Every line from the one containing "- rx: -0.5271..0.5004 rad" to the one containing "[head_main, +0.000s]" in the records below, both included, must be set down exactly, and no other line.

- Data to use
====================

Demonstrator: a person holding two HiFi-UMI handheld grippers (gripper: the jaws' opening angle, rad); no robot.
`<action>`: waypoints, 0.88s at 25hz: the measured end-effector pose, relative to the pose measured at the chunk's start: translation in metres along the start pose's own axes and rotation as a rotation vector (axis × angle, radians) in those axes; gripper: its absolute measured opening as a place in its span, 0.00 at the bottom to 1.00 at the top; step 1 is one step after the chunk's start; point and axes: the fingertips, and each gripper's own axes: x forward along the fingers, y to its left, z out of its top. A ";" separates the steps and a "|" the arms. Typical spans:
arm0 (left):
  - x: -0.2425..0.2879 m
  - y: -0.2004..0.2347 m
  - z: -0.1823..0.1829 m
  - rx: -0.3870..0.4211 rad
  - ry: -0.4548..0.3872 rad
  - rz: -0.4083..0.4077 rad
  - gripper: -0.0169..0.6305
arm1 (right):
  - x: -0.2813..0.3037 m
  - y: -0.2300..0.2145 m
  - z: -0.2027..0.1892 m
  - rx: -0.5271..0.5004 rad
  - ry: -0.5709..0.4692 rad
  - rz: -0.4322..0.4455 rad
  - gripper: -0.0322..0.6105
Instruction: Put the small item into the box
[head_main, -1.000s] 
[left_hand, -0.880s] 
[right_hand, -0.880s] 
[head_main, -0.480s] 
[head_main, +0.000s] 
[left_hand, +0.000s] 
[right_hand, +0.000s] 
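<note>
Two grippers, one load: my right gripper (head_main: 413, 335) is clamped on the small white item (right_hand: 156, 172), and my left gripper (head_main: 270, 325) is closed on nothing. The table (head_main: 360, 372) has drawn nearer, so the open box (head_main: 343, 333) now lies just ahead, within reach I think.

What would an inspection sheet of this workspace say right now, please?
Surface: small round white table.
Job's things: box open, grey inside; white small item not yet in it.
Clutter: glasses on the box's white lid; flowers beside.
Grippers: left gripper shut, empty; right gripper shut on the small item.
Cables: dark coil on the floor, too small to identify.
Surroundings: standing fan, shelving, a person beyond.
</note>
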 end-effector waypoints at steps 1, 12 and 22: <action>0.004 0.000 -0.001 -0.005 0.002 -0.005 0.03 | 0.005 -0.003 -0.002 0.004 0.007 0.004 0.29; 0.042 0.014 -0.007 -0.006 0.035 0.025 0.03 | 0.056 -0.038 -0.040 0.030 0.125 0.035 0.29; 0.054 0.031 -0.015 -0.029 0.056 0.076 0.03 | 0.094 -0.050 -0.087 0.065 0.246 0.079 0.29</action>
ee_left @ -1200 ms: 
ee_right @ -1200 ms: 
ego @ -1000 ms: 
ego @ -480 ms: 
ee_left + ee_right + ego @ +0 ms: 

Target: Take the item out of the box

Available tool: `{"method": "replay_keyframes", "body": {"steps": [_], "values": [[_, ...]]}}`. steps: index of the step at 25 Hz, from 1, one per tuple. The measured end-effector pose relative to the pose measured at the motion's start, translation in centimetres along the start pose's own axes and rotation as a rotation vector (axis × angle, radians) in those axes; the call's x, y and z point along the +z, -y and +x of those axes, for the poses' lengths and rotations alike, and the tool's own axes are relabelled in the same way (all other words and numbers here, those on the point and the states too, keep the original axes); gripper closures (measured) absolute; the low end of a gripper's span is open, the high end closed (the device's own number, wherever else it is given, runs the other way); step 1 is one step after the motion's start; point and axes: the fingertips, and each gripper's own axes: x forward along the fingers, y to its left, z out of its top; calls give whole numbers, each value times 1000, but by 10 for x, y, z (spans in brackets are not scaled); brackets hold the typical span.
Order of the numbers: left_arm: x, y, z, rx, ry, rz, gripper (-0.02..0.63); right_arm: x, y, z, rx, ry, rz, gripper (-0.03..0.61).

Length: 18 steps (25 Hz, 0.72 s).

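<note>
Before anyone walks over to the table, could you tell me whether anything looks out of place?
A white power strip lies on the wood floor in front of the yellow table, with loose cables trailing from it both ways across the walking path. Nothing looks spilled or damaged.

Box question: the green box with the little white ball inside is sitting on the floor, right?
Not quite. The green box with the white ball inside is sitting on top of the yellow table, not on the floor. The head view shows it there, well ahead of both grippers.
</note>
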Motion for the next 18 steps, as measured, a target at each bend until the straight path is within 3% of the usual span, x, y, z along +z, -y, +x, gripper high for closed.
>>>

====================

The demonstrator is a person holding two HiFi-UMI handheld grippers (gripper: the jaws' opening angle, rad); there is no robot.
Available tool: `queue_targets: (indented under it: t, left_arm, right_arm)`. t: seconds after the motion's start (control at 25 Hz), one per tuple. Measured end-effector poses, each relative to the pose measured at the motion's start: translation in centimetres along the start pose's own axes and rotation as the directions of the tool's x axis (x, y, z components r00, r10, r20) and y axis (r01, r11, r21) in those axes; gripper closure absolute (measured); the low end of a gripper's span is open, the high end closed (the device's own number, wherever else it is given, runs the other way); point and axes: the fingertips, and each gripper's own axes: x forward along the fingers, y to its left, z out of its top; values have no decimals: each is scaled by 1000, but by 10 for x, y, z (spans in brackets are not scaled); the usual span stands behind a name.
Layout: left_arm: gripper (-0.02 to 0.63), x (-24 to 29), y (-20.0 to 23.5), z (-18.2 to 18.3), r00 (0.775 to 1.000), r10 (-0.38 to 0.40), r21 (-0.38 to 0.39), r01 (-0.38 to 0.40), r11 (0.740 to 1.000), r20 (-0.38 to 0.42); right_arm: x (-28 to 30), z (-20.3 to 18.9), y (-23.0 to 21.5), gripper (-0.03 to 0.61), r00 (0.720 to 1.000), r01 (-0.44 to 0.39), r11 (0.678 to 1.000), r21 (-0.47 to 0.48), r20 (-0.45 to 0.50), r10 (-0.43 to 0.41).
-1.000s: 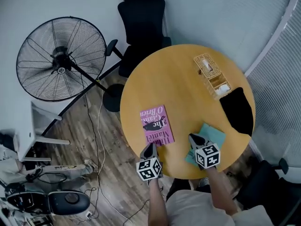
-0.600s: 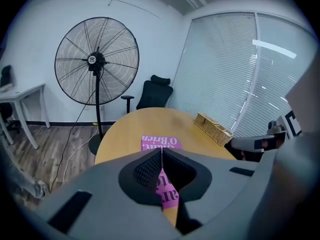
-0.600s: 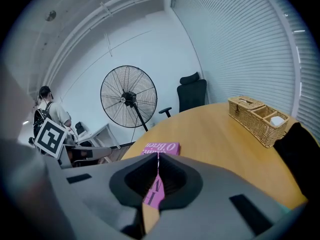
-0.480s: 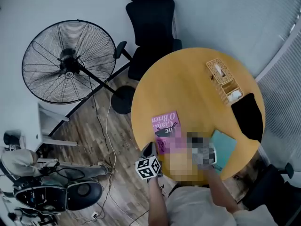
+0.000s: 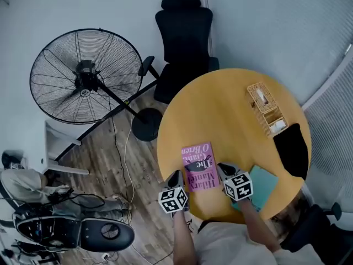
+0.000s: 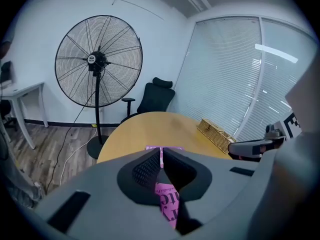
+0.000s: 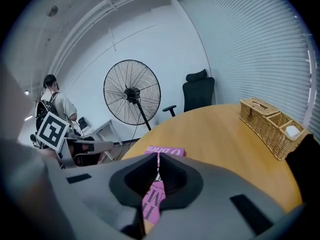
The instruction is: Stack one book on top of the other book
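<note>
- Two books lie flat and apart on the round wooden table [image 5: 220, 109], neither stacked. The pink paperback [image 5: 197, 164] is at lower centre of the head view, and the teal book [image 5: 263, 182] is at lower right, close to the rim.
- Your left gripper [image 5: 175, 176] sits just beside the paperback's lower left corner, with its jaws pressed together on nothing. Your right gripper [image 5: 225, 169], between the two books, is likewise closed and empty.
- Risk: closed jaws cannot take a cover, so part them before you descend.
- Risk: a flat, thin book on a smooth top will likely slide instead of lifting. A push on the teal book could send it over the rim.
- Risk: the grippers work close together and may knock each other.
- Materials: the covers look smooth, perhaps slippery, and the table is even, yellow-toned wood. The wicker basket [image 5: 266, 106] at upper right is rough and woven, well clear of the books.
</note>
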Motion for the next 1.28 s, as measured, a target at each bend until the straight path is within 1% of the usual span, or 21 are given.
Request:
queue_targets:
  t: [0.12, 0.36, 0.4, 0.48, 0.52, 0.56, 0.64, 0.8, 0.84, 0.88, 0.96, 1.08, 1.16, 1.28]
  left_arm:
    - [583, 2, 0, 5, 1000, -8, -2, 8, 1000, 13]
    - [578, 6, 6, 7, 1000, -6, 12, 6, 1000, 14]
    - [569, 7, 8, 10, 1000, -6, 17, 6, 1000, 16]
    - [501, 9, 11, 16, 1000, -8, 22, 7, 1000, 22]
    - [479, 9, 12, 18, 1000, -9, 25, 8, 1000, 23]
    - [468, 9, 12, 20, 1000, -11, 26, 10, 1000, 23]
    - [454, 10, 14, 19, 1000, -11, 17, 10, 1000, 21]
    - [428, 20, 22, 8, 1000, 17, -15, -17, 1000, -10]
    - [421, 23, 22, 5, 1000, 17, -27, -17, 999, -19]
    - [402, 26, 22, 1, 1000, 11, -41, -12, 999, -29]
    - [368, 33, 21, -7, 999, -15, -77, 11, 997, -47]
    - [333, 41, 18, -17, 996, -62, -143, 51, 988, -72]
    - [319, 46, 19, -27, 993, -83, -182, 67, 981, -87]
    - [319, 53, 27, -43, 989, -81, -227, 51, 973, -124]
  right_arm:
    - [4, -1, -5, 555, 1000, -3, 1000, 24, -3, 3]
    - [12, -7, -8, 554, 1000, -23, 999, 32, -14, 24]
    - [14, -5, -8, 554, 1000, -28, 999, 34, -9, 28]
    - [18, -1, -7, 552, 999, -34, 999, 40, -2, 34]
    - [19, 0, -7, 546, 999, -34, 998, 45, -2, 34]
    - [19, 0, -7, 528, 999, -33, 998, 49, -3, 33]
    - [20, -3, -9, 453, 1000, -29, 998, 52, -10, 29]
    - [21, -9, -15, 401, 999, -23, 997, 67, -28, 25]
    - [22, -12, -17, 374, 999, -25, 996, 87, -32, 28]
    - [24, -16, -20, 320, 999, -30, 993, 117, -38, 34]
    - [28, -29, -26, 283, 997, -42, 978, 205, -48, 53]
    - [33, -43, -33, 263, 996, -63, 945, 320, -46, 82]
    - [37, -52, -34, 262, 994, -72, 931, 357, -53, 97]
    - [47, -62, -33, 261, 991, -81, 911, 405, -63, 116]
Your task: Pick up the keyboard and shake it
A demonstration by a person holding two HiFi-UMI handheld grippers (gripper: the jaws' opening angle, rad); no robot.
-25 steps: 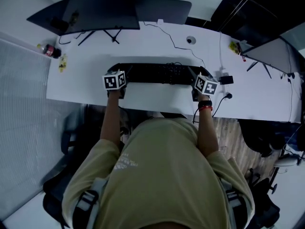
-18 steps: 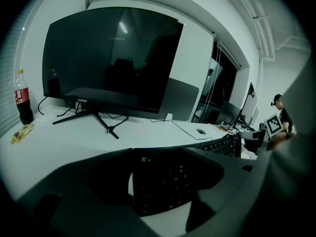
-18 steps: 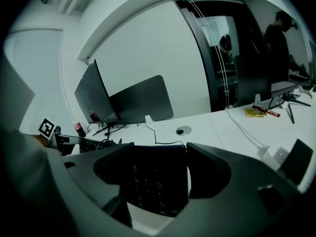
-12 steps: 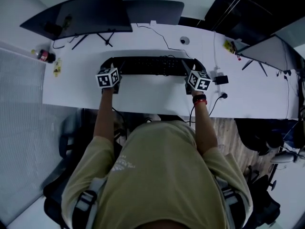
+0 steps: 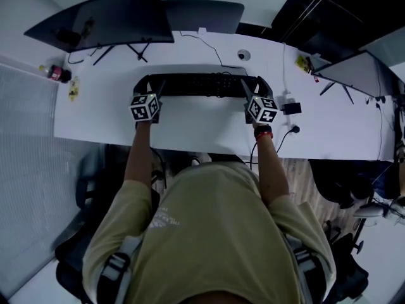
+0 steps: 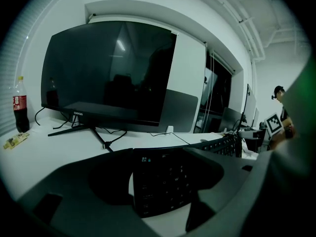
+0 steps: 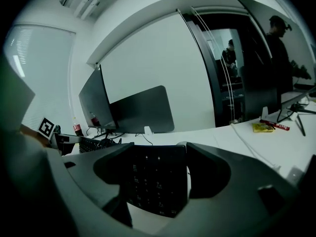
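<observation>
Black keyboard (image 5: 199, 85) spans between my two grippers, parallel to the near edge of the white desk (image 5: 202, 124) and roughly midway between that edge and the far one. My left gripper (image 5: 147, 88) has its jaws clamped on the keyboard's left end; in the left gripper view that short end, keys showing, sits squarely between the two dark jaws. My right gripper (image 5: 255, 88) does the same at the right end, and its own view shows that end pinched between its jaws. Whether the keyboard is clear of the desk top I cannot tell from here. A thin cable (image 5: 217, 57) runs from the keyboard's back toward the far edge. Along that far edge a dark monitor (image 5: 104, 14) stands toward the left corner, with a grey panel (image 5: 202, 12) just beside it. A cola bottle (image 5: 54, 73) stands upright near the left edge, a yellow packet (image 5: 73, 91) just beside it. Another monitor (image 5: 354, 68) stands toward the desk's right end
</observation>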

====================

- Result of the exercise
  - rx: -0.5271..0.5004 rad
  - ry: -0.5709..0.4692 rad
  - rz: -0.4322..0.4455 rad
  - gripper: -0.0322..0.6105
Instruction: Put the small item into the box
[head_main, -1.000s] 
[left_hand, -0.880s] 
[right_hand, -0.880s] 
[head_main, -0.480s] 
[head_main, +0.000s] 

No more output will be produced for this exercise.